## What to produce:
Look through the lines below, find those with the word "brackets", and copy them.

(Extracted data begins)

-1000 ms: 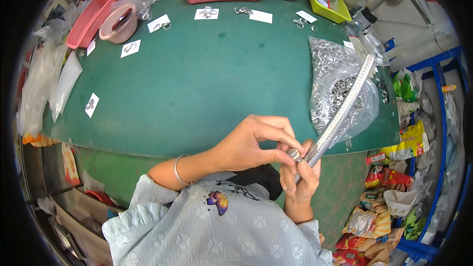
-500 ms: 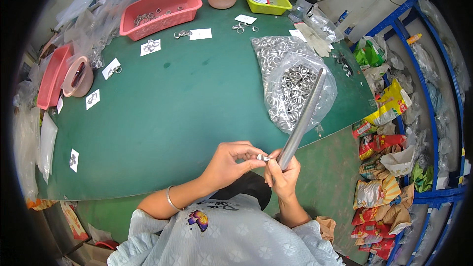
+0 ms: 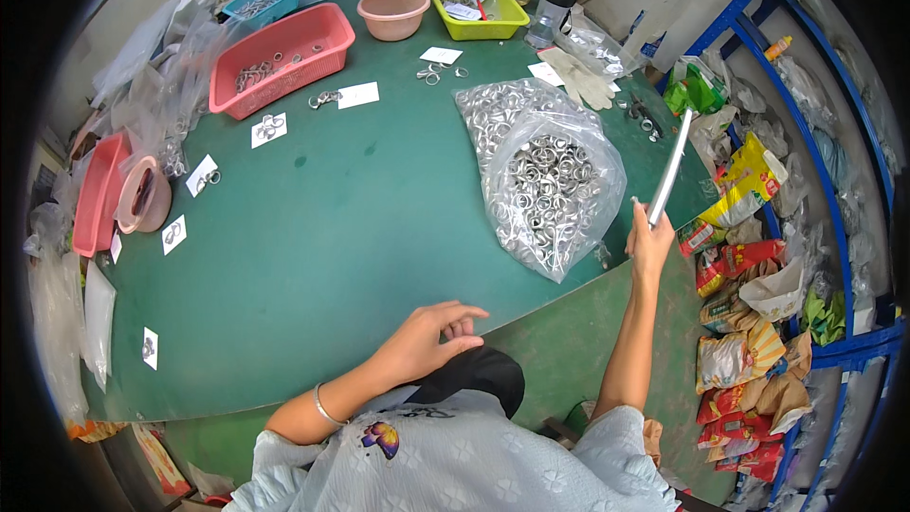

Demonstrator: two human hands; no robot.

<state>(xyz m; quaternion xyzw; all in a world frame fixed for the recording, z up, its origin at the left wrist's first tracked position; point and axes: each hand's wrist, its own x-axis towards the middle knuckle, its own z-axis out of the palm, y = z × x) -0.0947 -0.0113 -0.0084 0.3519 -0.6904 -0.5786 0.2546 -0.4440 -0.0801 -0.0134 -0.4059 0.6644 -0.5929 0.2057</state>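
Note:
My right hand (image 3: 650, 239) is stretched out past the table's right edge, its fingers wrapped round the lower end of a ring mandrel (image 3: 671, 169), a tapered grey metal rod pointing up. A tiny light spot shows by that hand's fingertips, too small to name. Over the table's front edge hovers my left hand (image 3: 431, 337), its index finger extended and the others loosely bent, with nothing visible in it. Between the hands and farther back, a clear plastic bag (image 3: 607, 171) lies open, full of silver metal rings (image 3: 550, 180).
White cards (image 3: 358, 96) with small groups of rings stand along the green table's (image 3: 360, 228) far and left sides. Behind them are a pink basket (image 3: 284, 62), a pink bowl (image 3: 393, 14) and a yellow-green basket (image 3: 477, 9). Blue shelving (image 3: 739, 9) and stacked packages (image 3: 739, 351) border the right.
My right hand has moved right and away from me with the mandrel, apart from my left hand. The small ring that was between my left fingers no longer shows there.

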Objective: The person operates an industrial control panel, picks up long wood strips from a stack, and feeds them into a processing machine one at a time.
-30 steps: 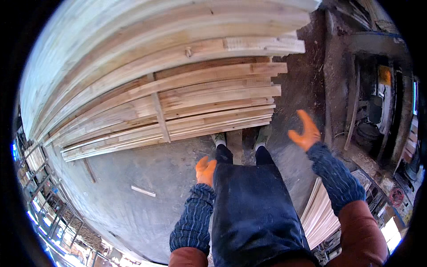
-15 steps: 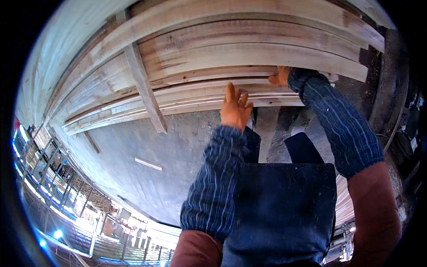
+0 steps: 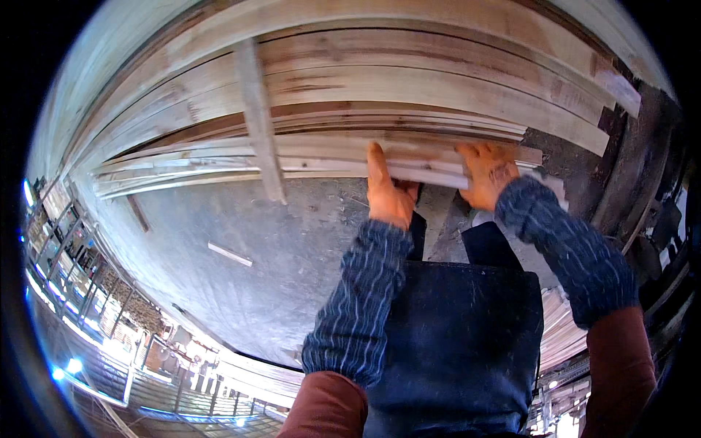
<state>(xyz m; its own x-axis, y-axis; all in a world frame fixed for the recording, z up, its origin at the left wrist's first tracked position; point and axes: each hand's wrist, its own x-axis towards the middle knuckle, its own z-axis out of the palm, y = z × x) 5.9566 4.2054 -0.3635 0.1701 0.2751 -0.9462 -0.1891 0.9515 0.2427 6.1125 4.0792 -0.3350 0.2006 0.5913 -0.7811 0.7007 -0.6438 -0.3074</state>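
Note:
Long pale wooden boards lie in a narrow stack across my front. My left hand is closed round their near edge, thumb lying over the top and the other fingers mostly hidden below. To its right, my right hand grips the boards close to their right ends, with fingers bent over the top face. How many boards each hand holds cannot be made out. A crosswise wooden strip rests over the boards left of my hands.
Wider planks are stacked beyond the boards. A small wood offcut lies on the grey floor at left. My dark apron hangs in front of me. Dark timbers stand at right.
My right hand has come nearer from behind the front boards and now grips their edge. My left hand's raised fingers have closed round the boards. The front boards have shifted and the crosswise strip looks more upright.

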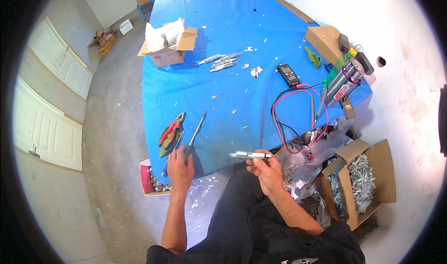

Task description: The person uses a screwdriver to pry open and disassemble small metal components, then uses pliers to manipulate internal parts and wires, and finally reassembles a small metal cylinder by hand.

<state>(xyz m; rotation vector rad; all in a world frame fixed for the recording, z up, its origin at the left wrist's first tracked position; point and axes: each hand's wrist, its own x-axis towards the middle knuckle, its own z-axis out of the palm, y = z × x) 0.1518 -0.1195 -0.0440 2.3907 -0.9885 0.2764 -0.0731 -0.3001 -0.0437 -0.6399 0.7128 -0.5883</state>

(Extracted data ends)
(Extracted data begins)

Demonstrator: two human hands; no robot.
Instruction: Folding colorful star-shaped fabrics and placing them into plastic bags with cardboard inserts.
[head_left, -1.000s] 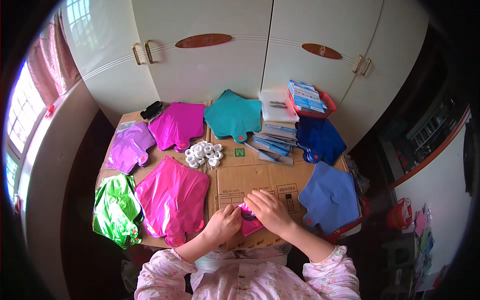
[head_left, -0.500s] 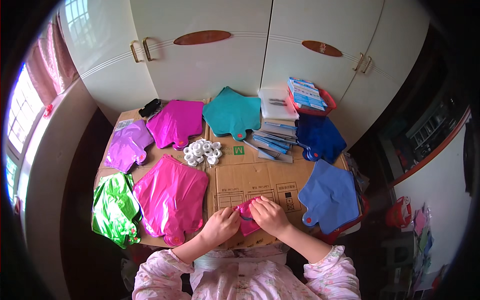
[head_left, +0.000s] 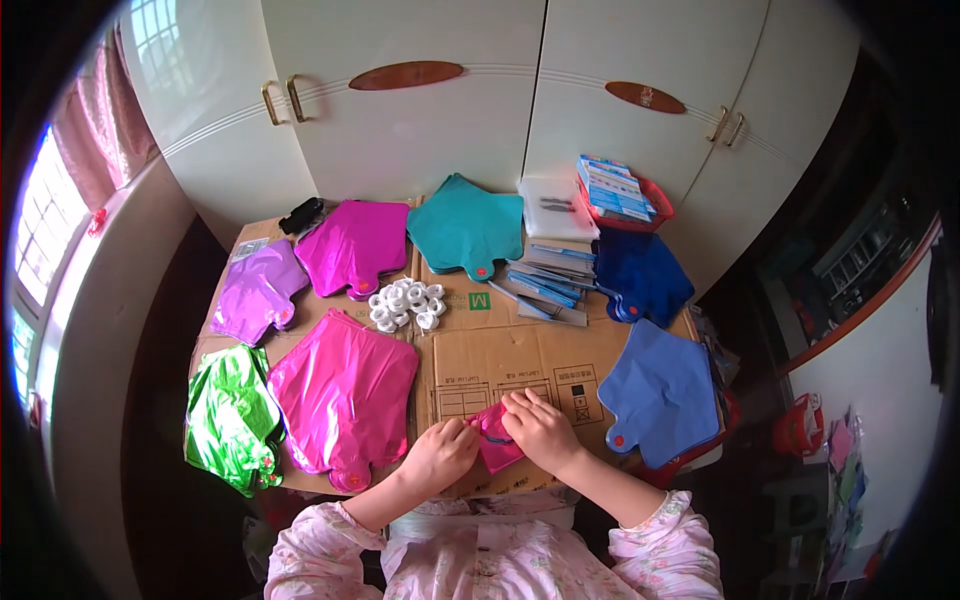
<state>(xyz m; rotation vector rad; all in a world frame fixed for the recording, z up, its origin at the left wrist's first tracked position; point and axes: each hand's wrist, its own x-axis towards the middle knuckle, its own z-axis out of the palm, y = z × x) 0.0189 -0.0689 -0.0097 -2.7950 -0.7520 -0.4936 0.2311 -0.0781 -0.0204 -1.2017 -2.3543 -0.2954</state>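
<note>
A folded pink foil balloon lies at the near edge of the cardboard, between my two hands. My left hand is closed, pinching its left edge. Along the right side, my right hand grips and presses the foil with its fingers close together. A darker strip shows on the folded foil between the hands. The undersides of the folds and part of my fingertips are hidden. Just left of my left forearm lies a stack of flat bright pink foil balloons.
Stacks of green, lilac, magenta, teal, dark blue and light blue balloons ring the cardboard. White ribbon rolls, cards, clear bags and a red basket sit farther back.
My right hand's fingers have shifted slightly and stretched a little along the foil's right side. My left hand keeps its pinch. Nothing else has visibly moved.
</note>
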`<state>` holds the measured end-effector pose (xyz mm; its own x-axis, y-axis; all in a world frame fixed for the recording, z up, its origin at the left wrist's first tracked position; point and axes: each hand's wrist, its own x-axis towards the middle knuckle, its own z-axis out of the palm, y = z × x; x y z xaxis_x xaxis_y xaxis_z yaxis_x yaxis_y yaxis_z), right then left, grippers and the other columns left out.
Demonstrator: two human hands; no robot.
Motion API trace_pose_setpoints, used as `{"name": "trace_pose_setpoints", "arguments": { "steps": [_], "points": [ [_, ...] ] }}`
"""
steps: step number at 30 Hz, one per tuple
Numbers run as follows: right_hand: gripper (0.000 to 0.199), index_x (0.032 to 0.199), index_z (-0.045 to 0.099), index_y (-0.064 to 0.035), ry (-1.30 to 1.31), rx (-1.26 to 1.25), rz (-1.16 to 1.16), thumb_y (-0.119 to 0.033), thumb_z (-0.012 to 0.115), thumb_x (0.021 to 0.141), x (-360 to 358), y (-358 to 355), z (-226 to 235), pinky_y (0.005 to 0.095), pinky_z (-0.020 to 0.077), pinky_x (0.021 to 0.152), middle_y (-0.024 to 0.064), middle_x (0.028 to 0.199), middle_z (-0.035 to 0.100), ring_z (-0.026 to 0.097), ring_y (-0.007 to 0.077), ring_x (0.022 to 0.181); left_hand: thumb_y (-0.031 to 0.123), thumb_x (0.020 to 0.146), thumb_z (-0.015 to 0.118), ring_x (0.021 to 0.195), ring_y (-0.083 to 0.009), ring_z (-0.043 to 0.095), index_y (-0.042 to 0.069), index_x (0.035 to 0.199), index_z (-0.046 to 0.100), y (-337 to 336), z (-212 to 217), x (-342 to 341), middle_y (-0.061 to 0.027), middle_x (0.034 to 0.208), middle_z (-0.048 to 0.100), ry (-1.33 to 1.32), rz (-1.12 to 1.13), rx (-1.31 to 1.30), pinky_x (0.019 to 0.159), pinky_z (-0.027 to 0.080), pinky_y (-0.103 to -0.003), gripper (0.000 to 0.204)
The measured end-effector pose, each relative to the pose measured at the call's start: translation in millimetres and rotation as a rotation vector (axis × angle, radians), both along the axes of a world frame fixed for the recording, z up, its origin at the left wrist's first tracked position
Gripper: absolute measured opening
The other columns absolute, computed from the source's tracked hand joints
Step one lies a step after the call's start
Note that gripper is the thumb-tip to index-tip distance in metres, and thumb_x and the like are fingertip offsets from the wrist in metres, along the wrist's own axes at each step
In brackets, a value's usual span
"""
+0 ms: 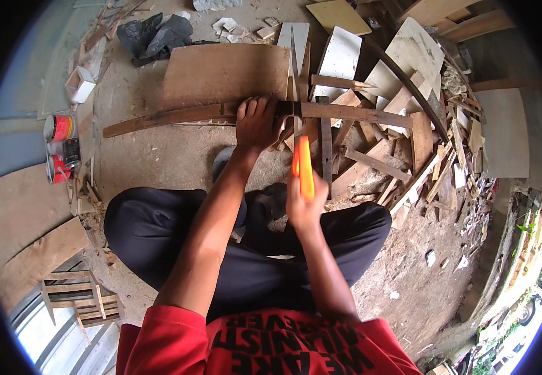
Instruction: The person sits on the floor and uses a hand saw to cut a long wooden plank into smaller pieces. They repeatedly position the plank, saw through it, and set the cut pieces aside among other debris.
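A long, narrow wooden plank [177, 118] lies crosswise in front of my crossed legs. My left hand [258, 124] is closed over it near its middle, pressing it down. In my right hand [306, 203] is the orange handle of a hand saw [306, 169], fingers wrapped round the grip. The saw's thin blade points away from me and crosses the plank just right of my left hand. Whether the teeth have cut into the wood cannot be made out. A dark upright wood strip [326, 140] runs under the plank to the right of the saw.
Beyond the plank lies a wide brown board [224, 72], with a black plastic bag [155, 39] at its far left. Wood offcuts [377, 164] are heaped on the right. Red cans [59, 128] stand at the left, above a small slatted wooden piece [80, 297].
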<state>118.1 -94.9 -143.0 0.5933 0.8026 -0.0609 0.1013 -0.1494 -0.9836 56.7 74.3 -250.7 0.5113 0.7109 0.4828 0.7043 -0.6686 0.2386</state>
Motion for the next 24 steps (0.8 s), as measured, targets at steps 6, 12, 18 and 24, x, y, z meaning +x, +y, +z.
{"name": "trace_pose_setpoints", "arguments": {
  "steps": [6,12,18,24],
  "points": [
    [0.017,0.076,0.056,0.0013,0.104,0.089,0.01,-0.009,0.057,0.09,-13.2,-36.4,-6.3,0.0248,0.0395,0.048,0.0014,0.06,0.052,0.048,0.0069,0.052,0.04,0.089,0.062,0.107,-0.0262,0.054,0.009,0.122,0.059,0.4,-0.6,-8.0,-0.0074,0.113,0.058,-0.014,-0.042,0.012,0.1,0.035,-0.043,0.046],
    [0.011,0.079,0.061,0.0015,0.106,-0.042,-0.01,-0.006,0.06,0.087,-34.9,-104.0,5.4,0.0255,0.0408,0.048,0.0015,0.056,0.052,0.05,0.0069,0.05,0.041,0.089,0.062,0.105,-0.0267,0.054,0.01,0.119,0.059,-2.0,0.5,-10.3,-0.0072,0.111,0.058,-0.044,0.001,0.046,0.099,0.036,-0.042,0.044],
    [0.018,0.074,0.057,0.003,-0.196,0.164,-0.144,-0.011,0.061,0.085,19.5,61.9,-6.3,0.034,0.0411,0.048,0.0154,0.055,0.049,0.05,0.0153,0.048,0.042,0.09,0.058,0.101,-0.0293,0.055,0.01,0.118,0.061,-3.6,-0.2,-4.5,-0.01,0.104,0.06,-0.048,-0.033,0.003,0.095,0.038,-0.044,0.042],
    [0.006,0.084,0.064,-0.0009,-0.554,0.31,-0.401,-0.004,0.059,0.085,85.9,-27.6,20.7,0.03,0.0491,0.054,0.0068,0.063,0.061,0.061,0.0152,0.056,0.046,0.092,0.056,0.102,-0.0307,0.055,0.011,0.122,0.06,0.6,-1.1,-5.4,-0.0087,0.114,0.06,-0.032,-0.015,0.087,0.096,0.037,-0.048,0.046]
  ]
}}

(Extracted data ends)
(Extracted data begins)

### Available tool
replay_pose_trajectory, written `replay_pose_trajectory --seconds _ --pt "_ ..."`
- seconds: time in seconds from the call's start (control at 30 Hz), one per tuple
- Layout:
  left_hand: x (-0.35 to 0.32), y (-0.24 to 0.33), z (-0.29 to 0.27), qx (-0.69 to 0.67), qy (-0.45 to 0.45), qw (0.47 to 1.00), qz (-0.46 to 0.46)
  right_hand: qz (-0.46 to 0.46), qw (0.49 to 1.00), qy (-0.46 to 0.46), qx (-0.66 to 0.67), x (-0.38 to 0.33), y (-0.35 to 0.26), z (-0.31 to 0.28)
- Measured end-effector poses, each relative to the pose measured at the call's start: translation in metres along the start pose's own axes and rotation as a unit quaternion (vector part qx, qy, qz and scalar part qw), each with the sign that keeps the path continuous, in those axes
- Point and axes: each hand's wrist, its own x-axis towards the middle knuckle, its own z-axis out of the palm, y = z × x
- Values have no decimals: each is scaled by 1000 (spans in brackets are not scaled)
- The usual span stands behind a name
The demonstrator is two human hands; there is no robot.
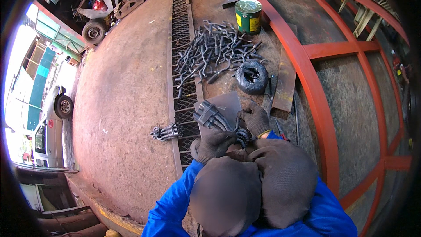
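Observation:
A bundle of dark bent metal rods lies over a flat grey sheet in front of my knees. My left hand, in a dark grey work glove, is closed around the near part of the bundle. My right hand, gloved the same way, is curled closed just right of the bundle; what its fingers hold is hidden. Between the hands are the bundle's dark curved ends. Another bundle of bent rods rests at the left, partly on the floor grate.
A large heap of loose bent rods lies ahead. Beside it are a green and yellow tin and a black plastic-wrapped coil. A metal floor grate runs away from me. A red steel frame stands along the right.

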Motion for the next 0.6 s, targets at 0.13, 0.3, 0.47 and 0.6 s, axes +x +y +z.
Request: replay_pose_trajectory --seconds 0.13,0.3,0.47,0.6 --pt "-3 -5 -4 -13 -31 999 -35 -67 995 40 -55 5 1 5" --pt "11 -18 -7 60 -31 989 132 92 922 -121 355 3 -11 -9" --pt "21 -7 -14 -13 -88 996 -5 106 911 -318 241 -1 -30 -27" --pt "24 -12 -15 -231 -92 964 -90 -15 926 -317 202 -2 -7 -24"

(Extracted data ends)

## Task output:
In brackets, a value's usual span
- Values have no decimals: each is scaled by 1000 (spans in brackets are not scaled)

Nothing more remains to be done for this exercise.